The only 2 differences I could find are:

  1. leader/follower may scale reads better than masterless if you read from followers, but then you sacrifice consistency from the replication lag
  2. Masterless has less downtime since we don't have to worry about electing new master when one fails
J Bailey
  • 13
  • 3
  • Pls Refer - https://stackoverflow.com/questions/48434860/master-less-model-in-cassandra-vs-master-slave-model-in-mongodb – Pankaj Jun 22 '22 at 17:54
  • Curious as to the sources you've been reading. The "Master/Slave" terminology has been deprecated in-favor of "Primary/Secondary" or "Leader/Follower" for a couple of years now.

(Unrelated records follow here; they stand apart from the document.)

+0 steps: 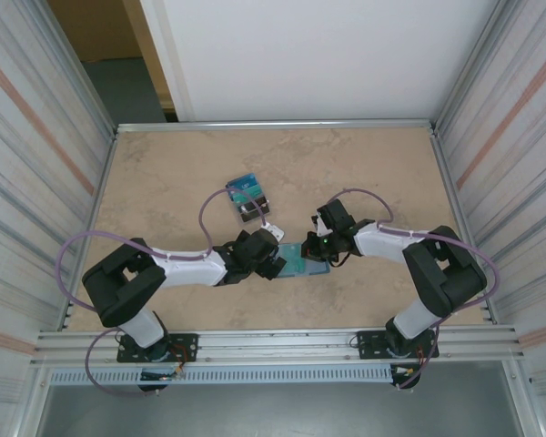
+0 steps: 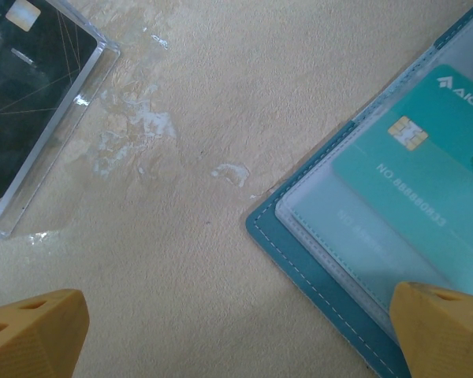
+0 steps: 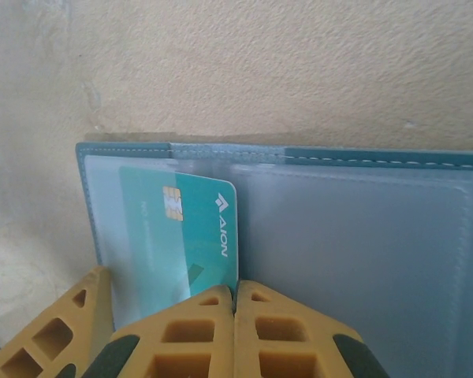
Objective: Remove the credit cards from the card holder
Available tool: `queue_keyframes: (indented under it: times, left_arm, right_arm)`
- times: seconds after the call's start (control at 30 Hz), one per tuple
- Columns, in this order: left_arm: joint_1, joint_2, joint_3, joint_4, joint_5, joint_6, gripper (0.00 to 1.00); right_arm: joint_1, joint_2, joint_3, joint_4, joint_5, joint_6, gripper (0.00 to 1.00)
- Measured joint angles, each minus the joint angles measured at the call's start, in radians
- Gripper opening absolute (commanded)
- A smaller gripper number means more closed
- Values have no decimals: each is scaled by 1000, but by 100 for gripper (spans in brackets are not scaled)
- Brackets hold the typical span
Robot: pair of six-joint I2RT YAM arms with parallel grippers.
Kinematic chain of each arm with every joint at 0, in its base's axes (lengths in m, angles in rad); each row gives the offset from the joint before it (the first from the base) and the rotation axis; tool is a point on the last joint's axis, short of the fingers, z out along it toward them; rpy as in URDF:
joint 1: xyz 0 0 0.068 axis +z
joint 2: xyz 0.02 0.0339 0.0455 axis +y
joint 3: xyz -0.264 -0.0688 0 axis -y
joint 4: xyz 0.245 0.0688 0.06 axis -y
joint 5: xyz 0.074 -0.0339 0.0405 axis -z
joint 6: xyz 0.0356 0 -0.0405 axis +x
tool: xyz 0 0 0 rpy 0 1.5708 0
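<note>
The top view looks steeply down from high behind the arm bases point(image 1: 150, 346) at the frame's bottom, taking in the whole surface point(image 1: 164, 173) from afar. The left wrist view looks almost straight down from very near, the holder point(image 2: 299, 264) at lower right. The right wrist view, equally near, has the holder across its lower half. Both wrist views share one teal card point(image 2: 426, 181); all three share the holder.

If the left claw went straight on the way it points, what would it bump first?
The left claw looks aimed down at the bare table, so probably that first, though one fingertip sits over the card holder's edge.
</note>
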Motion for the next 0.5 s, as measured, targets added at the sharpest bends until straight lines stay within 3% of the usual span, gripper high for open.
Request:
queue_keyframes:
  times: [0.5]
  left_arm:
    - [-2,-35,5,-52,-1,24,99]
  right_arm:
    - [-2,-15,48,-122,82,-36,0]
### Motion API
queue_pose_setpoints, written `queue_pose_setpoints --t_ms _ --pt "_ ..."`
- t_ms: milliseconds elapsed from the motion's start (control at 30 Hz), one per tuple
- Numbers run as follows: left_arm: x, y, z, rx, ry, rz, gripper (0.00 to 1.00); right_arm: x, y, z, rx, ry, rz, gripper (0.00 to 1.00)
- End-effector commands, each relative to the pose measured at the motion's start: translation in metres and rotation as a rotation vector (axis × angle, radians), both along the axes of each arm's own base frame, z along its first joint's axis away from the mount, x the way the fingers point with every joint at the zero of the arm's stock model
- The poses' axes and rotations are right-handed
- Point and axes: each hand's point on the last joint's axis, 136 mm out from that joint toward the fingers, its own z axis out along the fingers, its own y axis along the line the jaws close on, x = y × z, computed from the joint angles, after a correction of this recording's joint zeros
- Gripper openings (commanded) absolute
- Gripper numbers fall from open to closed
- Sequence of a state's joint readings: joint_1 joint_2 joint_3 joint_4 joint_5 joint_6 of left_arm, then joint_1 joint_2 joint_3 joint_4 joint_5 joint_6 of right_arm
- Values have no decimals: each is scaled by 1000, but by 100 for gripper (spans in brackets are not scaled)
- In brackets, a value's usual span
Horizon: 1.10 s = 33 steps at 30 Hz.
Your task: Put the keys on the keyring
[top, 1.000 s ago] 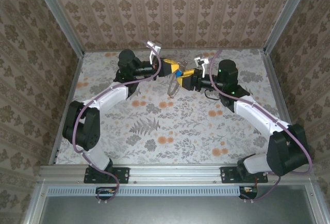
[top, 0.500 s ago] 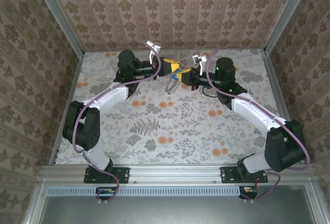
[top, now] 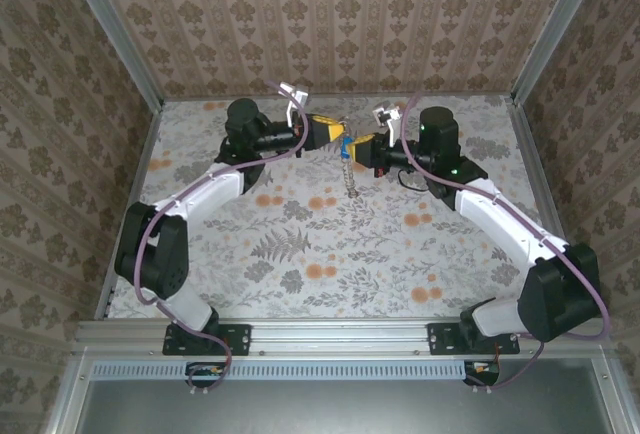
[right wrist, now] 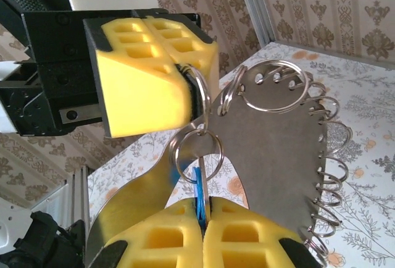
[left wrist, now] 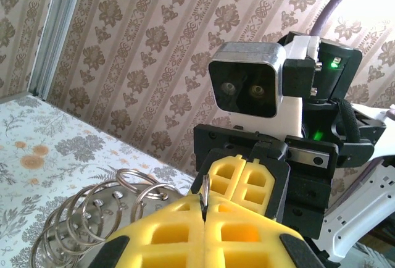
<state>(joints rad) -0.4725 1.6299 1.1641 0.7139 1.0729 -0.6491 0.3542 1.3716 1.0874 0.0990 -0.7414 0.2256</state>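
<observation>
Left rail (top: 130,54): an aluminium post that runs down into the table's left edge. The left arm (top: 215,184) folds back with its dark elbow close to that edge, so there is little room on that side.
Table (top: 300,244): flowered cloth. The widest open stretch lies on the near side, between the arm bases and the grippers.
Left gripper (top: 336,134): over the far middle of the table, pointing right. Its yellow fingers (left wrist: 166,231) are pressed together and nip one thin split ring at the keyring's top edge.
Keyring (right wrist: 278,138): a flat grey metal plate rimmed with many split rings. It hangs from the left gripper's pinch, between and below the two grippers. I cannot tell whether its lower end touches the cloth.
Keys (right wrist: 198,189): the blue head is wedged between the right fingers, with a small ring (right wrist: 197,150) on top. That ring overlaps the ring in the left pinch, but I cannot tell whether it is threaded through.
Right gripper (top: 363,142): points left, nearly tip to tip with the left gripper. Its jaws are closed tight on the keys.
Back wall (top: 340,24): papered and close behind both grippers, so there is scant room on the far side.
Right rail (top: 546,39): the post on the right edge. The right arm (top: 490,214) slants well inside it.
</observation>
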Motion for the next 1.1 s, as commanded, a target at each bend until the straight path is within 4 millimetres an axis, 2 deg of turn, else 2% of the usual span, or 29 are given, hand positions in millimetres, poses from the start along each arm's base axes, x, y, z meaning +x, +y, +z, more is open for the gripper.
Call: queue_pose_setpoints --t_ms 0,333,433,467,567,1067 --pt "-2 8 16 -2 -88 42 0 -7 -5 10 -50 -16 -2 0" --pt "-6 10 9 55 -106 46 0 -2 -9 9 -147 10 -10 0" --pt "-6 9 8 62 -107 45 0 -3 -10 16 -159 0 -7 0" --pt "-6 9 7 63 -106 44 0 2 -8 6 -176 23 -5 0" --pt "-7 9 6 72 -109 43 0 4 -10 5 -208 18 -10 0" --pt "-13 4 1 110 -113 19 0 12 -3 23 -215 0 29 0"
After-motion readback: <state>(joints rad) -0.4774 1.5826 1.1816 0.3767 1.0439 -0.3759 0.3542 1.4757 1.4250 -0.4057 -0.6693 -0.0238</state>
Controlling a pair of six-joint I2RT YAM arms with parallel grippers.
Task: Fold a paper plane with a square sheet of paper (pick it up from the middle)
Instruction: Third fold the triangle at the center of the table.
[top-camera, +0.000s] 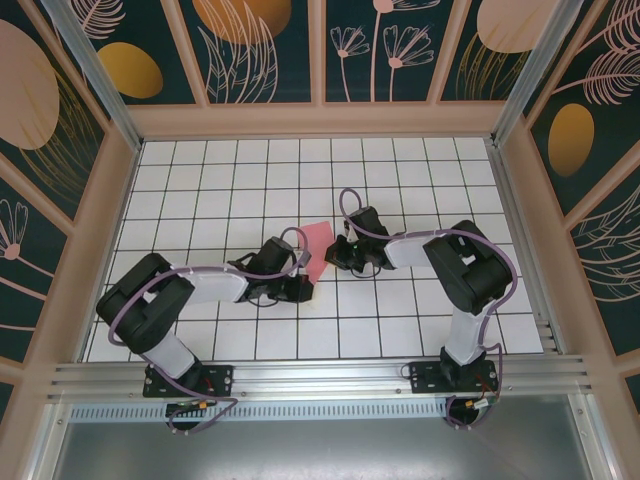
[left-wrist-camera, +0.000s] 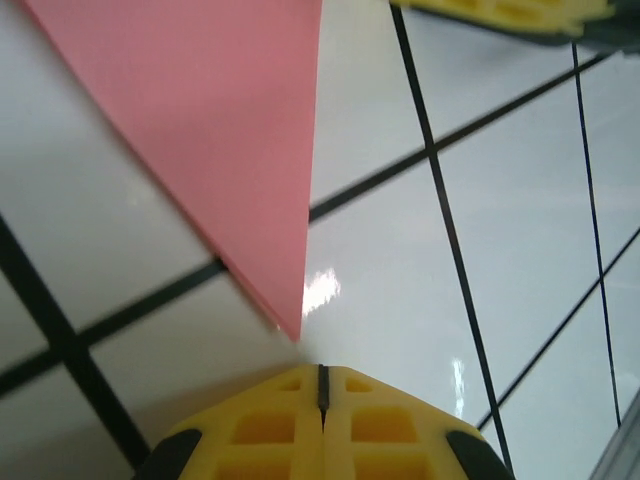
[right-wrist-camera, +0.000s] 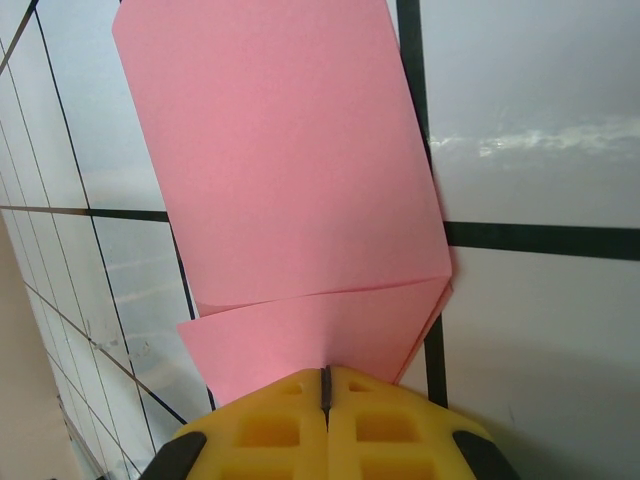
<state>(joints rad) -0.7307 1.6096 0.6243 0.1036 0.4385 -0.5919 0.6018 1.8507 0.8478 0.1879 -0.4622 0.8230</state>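
Folded pink paper (right-wrist-camera: 290, 180) on gridded bench (top-camera: 200, 200)
Left pincer (left-wrist-camera: 322, 378) fully closed, empty, just beside paper's tip; right pincer (right-wrist-camera: 325, 378) closed at its folded edge; grip unclear.

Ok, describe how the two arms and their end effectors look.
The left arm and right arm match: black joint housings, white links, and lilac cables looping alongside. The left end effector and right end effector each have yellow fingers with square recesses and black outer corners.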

NoSQL tech changes a lot, so it might be a good idea to make sure that you're working with more recent sources. – Aaron Jun 23 '22 at 15:21
  • @Pankaj that post described how cassandra works and its tunable consistency, but I was wondering when to choose leader/follower vs masterless – J Bailey Jun 23 '22 at 19:39

1 Answers1

0

Single leader replication is much simpler for clients to reason about. Clients don't need to deal with read repairs and it is much simple in a single leader replications system to support ACID properties.

Also, with a single leader replication you have more options how to handle data flows - you could go synchronous, semi-sync or async. All of these are really good for correct use cases.

As for consistency guarantees, CAP theorem is applicable to both cases, there is no way around that.

A few comments on statements in your question:

  • "writes in masterless are sent to all nodes via a quorum, and in master/slave the master will eventually send writes to all slaves"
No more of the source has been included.